April 6, 2018 at 1:53 p.m.
AIDS hospice in Africa gets parish support
St. Clement's has partnered with Bishop Kevin Dowling of the Rustenburg Diocese in South Africa to start an AIDS hospice there. The parish has already sent more than $4,000 to help with the project.
"We're supposed to see Jesus Himself in the most helpless. These people are helpless," stated Rev. James O'Blaney, CSsR, pastor. "We thought we could do one thing and do it well: help the people who are dying, and in horrible conditions, lying on concrete slabs."
Hearing the need
The parish learned about the severity of the AIDS pandemic in South Africa when Notre Dame Sister Marianne Tynan, chaplain for Saratoga Hospice, was about to take a trip there (profiled in The Evangelist's July 13, 2000, issue) and asked for financial support.She returned with a request: Bishop Dowling, whom parishioners remembered from a visit to Saratoga in the 1980s, asked for help in building a hospice. More than half the population of his diocese is infected with HIV.
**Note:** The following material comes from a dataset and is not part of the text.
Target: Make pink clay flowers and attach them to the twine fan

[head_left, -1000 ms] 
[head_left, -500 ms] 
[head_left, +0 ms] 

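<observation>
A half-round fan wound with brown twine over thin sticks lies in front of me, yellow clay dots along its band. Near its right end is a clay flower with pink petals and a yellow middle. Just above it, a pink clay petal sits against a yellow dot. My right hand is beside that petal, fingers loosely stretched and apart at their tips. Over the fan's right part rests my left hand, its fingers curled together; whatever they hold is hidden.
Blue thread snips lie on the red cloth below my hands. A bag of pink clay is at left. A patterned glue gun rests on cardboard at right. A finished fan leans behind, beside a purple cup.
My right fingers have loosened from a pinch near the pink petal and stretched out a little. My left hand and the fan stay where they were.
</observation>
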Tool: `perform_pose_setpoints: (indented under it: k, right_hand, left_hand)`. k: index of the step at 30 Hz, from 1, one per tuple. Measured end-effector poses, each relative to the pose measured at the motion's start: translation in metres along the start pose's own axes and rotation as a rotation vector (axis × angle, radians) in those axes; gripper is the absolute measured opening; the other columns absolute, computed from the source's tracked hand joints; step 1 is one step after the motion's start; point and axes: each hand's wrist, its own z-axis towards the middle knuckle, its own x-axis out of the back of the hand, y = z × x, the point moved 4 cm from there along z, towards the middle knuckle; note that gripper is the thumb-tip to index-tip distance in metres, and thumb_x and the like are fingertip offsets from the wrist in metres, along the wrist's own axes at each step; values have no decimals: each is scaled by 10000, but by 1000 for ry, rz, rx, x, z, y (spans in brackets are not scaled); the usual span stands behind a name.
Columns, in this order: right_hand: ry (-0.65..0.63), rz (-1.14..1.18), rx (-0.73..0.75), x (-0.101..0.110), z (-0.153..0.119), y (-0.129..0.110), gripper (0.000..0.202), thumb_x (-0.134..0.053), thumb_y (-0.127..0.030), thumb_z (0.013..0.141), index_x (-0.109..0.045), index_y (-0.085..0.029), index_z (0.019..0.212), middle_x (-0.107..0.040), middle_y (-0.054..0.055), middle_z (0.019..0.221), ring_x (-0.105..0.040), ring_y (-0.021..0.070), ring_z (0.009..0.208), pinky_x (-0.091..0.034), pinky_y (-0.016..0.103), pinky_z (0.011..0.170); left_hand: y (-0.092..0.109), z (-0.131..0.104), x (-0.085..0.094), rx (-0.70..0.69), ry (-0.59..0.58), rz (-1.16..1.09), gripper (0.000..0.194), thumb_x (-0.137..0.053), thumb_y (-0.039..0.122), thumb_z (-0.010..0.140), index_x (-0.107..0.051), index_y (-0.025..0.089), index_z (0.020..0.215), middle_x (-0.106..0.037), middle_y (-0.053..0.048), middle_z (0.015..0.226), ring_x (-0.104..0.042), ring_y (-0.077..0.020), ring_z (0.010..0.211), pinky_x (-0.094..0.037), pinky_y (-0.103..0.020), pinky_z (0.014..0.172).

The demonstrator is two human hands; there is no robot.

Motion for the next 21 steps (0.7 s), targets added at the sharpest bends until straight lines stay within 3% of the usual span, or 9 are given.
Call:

"This HIV strain is different from the one in the U.S.," Father O'Blaney noted. "It's more virulent, and outside of a blood transfusion, it's only communicated heterosexually -- so the people dying are women and children."
Pitching in
When the pastor approached the parish council with the idea, its members were enthusiastic.An average weekend brings in about $10,000-$11,000 in collections, so it was decided that ten percent of any total over $8,000 would go into a tithing fund. Quarterly, the parish would send 75 percent of that fund to Bishop Dowling. (The other 25 percent goes to other charities, like the Capital District Community Loan Fund.)
"Aside from prayer, we're doing something, rather than throwing up our hands and saying, `This is too much,'" Father O'Blaney explained. The parish even set up a secure system to wire the funds directly from bank to bank to be sure they reached Bishop Dowling.
More to come
Tithing isn't the only way St. Clement's is partnering with the Rustenburg Diocese. Parishioners have begun collecting multivitamins to send to South Africa, "which apparently do wonders for people [with AIDS], improving their quality of life," Father O'Blaney said.Emotional support is also being provided: Sister Marianne visited the parish's intergenerational workshop and showed the youth there photos of children in Africa who were infected with HIV. The group immediately took up crayons, pencils and markers to draw pictures to send to one young boy.
Eventually, Father O'Blaney hopes to see someone from St. Clement's travel to South Africa to see the conditions there firsthand and report back to the parish.
"What's wonderful," he said, "is that we can actually do something, instead of just reading about it."